--- Raw data ---
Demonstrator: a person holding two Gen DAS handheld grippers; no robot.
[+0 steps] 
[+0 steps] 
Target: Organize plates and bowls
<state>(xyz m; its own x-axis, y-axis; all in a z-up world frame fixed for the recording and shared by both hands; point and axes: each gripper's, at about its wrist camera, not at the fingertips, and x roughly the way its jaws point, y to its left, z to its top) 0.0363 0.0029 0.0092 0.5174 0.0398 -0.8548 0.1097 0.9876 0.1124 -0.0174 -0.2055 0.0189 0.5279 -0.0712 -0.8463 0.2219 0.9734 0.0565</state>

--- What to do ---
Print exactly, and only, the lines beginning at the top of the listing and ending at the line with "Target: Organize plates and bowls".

--- Solution for this task ---
Demonstrator: a person holding two Gen DAS handheld grippers; no robot.
[+0 steps] 
[+0 steps] 
Target: Organize plates and bowls

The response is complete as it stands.